---
license: apache-2.0
base_model: Octen/Octen-Embedding-8B
library_name: transformers
tags:
  - embeddings
  - quantized
  - w4a16
  - auto-round
  - auto-gptq
---

# Octen-Embedding-8B W4A16

This repo contains a W4A16 quantized version of `Octen/Octen-Embedding-8B` in the validated `auto-round-auto-gptq` format.

## Quantization

| Item | Value |
|---|---|
| Base model | `Octen/Octen-Embedding-8B` |
| Quantization | W4A16, 4-bit weights / 16-bit activations |
| Tooling | AutoRound 0.12.2, transformers 5.6.2, torch 2.6.0+cu124 |
| Calibration | 8 samples, seqlen 512, 200 iterations, float32 tuning |
| Quantized size | 8.1 GB, 2 shards |
| Base size | 15.0 GB |
| Compression | ~1.9x |
| Embedding dim | 4096 |
| Layers quantized | 252/253; `lm_head` skipped |

## Validation vs base model

Evaluation used a small retrieval set of 5 query-document pairs, last-token pooling, L2 normalization, and cosine similarity.

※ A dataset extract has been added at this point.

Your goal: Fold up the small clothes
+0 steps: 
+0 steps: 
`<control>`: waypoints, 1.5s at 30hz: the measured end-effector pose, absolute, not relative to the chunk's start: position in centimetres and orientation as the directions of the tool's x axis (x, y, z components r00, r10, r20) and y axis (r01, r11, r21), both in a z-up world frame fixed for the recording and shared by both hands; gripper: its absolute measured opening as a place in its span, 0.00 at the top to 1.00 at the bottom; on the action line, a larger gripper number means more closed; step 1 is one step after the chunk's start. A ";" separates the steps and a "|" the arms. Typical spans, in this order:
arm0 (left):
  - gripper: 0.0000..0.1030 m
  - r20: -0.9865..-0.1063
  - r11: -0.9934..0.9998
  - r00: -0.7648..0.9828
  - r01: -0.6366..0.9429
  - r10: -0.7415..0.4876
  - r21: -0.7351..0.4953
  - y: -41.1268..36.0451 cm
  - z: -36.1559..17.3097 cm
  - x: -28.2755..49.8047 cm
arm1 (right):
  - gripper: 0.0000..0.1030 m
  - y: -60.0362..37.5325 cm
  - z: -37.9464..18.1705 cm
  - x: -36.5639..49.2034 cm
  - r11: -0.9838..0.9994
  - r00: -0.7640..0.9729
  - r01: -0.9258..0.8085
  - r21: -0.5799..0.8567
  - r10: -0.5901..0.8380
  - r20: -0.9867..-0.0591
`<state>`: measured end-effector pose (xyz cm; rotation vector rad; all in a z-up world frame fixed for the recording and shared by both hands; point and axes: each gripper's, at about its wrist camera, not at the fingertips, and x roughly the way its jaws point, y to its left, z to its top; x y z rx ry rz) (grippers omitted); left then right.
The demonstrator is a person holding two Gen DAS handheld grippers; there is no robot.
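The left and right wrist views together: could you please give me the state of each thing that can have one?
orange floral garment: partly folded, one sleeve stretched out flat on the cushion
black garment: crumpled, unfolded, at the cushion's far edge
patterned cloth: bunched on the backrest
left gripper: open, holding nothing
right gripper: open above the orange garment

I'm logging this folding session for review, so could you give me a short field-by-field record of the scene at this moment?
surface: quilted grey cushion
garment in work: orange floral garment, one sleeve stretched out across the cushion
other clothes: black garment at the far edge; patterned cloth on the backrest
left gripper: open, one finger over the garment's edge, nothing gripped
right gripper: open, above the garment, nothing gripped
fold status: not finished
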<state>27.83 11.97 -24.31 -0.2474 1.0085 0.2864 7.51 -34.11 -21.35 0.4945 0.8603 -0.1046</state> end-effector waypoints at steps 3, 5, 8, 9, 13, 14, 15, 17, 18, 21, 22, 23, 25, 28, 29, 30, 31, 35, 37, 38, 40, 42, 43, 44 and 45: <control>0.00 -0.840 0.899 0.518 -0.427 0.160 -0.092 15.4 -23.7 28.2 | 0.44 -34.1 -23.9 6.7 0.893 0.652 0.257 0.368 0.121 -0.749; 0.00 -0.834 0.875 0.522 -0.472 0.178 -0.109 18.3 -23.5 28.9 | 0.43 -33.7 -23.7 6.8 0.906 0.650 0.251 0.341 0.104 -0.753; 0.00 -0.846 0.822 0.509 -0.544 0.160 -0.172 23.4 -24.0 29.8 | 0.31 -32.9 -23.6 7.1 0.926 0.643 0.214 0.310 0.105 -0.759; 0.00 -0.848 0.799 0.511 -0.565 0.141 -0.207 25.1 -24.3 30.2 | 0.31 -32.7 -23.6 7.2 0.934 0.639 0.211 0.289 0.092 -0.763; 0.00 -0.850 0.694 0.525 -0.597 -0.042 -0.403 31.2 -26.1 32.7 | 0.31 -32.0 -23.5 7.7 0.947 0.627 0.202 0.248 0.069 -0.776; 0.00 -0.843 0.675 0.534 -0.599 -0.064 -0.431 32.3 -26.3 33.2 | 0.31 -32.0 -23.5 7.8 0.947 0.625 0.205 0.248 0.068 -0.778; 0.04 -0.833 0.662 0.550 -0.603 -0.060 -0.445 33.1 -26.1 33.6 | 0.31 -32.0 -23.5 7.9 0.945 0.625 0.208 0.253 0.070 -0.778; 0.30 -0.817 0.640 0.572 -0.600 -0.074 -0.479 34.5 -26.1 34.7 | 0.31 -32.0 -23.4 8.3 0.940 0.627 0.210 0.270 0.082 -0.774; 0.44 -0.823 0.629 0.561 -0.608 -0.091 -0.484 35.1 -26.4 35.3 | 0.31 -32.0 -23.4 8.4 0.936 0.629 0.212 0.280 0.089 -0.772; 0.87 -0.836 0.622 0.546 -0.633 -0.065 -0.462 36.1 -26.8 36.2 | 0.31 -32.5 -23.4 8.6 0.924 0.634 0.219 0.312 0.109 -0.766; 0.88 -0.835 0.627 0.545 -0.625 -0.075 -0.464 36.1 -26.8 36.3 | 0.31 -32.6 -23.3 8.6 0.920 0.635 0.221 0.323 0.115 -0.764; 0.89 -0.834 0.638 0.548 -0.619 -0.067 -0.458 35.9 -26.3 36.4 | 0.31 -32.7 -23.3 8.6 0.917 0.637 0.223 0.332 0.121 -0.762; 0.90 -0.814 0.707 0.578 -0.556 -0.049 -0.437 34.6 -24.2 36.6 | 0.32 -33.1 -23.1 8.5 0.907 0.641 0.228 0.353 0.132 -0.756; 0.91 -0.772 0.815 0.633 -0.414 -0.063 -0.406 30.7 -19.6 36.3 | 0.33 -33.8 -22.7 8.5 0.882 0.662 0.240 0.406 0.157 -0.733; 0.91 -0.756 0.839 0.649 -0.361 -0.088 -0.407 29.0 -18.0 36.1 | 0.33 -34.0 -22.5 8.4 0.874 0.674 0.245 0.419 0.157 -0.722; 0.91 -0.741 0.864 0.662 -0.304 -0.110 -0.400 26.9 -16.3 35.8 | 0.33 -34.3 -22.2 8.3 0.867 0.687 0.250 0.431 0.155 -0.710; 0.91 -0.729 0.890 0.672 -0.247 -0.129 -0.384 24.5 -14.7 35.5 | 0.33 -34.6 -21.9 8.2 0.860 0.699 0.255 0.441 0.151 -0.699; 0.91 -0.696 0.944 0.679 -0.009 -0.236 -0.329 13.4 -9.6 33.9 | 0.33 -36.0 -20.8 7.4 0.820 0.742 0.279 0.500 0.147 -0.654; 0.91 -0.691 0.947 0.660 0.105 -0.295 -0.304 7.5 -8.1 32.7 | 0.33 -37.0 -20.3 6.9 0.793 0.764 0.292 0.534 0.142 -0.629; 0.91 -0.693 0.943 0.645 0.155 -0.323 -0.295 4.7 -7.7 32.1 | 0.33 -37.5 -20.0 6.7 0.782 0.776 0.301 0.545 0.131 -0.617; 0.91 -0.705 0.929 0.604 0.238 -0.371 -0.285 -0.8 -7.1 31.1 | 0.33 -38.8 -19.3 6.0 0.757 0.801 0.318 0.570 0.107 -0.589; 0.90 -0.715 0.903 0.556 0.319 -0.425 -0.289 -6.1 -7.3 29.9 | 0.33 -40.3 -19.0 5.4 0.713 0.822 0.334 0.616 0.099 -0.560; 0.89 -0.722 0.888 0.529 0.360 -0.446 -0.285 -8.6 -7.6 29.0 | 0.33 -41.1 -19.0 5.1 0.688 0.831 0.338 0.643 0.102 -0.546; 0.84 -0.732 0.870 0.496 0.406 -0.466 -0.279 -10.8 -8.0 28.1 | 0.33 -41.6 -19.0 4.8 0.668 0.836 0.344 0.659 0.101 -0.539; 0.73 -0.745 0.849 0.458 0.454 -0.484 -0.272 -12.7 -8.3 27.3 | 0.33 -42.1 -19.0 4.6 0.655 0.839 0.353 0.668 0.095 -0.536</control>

| Metric | Base | W4A16 | Delta |
|---|---:|---:|---:|
| Recall@1 | 0.8 | 1.0 | +0.2 |
| Recall@5 | 1.0 | 1.0 | 0.0 |
| Mean query cosine, base vs quant | — | 0.9840 | — |
| Mean doc cosine, base vs quant | — | 0.9820 | — |

Assessment: this model passed all validation gates cleanly, with >0.98 mean cosine to the base model and no retrieval degradation on the validation set.

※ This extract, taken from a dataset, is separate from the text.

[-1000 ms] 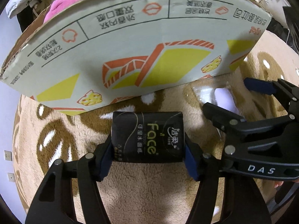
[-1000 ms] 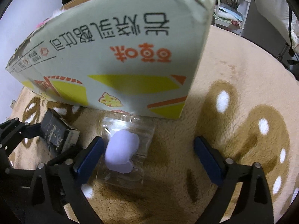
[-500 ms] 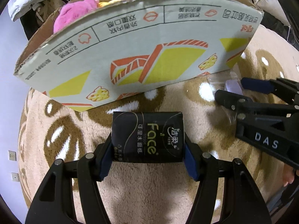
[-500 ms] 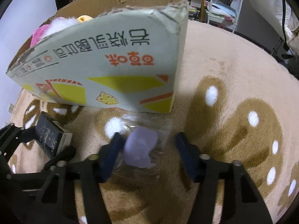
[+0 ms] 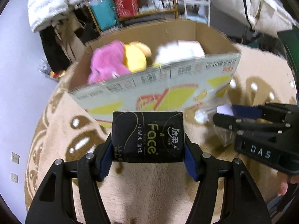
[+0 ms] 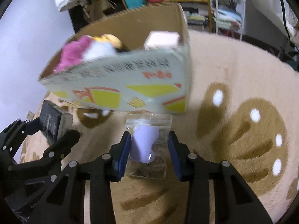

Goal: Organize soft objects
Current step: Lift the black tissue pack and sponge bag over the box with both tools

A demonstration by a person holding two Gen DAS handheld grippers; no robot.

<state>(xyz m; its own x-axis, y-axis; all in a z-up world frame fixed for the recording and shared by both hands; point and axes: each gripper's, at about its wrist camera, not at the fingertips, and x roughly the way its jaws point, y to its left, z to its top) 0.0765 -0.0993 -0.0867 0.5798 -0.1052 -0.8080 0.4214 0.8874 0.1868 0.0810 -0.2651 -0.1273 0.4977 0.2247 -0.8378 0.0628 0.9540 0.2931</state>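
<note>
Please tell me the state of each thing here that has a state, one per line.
Left hand-held gripper: shut on black tissue pack.
Right hand-held gripper: shut on clear zip bag with purple sponge.
Cardboard box: open on top, holding plush toys.

You have a beige rug (image 6: 233, 71) with brown leaf patterns and white spots under everything. On it stands the open cardboard box (image 5: 168, 91), with plush toys (image 5: 119, 59) inside. Behind the rug you see shelves (image 5: 130, 3) on the floor
</note>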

See `validation-8b-auto-round-auto-gptq.json` for the raw metrics.

## RTX 3060 smoke test

This quantized model was loaded and run on an RTX 3060 12GB GPU.

| Result | Value |
|---|---:|
| VRAM after load | 4.53 GB |
| Single short-query forward pass | 0.9s smoke test; later benchmark ~612ms |
| Output shape | `[1, 4, 4096]` |
| Embeddings | Valid normalized vectors; no NaNs observed |

## Recommended usage

```python
import torch
from transformers import AutoModel, AutoTokenizer

model_id = "groxaxo/octen-embedding-8b-w4a16"
tokenizer = AutoTokenizer.from_pretrained(model_id, trust_remote_code=True)
model = AutoModel.from_pretrained(
    model_id,
    trust_remote_code=True,
    torch_dtype=torch.float16,
).cuda().eval()

texts = ["how to implement binary search"]
tokens = tokenizer(texts, padding=True, truncation=True, max_length=512, return_tensors="pt")
tokens = {k: v.cuda() for k, v in tokens.items()}

with torch.no_grad():
    out = model(**tokens)

emb = torch.nn.functional.normalize(out.last_hidden_state[:, -1, :], p=2, dim=-1)
```

Note: the model card records local validation and smoke-test results. For production use, evaluate on your own retrieval distribution.